In this study we have identified a family affected with FAP from rural India in which 10 out of the 26 members carry a novel germline mutation in the APC gene. Of these, six have been diagnosed with polyps and four remain polyp free. From a novel therapeutic standpoint, we sought to determine if peptides derived from the novel APC gene mutation could induce a cytotoxic T cell response, thereby qualifying them as cancer vaccine candidates. Only one (of 5) mutant peptide derived from the novel APC gene mutation was found to be selectively immunogenic. Additionally, experimental testing of six previously reported APC gene mutation-derived peptides revealed one of the six to be immunogenic. We concluded that while not all APC mutant peptides are immunogenic, a library of empirically confirmed ones could qualify as vaccine candidates designed to target somatic mutations in the APC gene that drive the formation of colon polyps.

In this study, we identified a novel germline mutation in the APC (Adenomatous polyposis coli) gene in members of a FAP-affected (Familial adenomatous polyposis) family. This unique heterozygous variant (c.735_736insT; p.Ser246PhefsTer6) was identified in ten out of twenty six family members, ranging in age from 6 to 60 years. Polyps were detected in six of the ten individuals (35-60 years) carrying this mutation. The remaining four members (6-23 years) remain polyp free. A significant fraction of FAP affected individuals eventually develop colon cancer and therapeutic interventions to prevent cancer progression remain elusive. To address this issue, we sought to determine if peptides derived from the novel APC mutation could induce a cytotoxic T cell response, thereby qualifying them as vaccine candidates.
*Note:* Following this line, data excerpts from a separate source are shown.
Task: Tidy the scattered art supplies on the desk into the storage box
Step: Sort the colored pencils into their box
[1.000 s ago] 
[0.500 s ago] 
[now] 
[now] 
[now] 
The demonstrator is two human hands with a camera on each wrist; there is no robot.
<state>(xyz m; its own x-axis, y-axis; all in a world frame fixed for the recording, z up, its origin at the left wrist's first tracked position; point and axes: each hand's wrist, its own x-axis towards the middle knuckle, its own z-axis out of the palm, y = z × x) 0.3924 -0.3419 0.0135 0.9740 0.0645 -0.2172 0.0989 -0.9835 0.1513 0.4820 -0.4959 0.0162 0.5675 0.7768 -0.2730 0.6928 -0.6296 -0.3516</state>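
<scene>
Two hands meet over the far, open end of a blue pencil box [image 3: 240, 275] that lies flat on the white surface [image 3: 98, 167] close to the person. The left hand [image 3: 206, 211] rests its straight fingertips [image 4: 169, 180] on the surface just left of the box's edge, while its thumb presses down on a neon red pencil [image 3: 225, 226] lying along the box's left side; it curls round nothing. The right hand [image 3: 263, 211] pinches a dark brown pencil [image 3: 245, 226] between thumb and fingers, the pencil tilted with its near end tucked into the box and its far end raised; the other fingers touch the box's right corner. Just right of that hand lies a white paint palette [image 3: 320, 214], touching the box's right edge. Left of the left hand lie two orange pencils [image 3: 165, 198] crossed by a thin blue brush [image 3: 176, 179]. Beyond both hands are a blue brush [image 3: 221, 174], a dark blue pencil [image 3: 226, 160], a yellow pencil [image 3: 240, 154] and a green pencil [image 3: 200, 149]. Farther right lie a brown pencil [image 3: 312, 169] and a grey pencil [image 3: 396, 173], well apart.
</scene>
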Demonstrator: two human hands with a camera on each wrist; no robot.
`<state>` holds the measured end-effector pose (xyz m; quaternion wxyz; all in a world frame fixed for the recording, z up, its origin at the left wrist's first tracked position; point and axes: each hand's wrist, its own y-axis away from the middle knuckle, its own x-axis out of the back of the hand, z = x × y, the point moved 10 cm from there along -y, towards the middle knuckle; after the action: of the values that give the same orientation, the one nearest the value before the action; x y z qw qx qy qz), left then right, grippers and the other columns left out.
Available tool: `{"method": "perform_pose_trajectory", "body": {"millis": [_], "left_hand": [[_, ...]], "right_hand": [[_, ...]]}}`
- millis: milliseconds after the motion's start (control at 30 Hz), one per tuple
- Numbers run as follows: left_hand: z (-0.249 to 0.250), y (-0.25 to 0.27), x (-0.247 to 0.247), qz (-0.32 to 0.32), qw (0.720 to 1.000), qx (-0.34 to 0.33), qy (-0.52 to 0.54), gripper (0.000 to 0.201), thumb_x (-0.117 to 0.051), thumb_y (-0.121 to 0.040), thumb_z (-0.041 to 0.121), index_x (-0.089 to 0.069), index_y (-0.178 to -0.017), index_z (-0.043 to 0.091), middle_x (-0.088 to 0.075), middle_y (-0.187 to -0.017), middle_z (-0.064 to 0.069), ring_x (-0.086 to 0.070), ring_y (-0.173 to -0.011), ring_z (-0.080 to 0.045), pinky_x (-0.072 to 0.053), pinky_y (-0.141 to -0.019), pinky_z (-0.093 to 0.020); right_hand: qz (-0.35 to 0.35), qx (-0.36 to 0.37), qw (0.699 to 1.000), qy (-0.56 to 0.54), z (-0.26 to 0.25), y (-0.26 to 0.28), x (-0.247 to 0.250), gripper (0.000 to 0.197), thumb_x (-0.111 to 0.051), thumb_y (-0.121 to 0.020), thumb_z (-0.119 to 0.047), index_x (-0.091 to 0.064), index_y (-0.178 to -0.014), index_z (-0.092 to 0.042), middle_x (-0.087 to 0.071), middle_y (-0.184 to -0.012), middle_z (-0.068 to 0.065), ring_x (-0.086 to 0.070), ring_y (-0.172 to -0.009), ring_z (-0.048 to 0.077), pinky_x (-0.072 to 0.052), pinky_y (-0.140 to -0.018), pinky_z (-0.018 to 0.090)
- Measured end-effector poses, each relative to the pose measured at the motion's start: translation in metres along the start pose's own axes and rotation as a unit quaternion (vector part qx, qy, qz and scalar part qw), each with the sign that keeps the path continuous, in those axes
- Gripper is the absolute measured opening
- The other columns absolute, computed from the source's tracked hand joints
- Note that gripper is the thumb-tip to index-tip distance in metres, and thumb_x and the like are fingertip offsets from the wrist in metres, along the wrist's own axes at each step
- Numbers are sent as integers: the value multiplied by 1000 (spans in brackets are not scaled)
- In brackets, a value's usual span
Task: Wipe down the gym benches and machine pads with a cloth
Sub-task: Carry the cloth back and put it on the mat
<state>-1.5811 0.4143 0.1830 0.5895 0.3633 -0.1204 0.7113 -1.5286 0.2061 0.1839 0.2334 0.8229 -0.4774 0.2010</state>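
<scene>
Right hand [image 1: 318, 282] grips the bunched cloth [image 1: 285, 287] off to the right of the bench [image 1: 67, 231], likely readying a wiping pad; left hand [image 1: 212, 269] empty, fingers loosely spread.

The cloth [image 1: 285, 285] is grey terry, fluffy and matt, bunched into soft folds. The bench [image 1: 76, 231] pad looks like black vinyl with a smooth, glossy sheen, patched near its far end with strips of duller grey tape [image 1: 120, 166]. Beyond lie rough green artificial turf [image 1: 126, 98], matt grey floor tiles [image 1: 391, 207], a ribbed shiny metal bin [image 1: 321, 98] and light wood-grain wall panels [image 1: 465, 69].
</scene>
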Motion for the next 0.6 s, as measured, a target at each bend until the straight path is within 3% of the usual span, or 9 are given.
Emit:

Peptides harboring the variant amino acids were first interrogated in silico for their immunogenicity using a proprietary neoepitope prioritization pipeline, OncoPeptVAC. A single 9-mer peptide was predicted to be immunogenic. Remarkably, CD8+ T cells isolated from either an FAP+/ APCmut individual, or from a FAP-/ APCmut individual, failed to respond to the peptide, whereas those from either an unaffected family member (FAP-/ APCwt) or from healthy unrelated donors, showed a robust response, suggesting that CD8+ T cells from individuals carrying this germline APC mutation have been tolerized to the mutation. Furthermore, experimental testing of six additional reported APC gene mutation-derived peptides revealed one of the six to be immunogenic. While not all APC mutant peptides are inmmunogenic, a few qualify as vaccine candidates offering novel treatment opportunities to patients with somatic APC gene mutations to delay/treat colorectal cancer.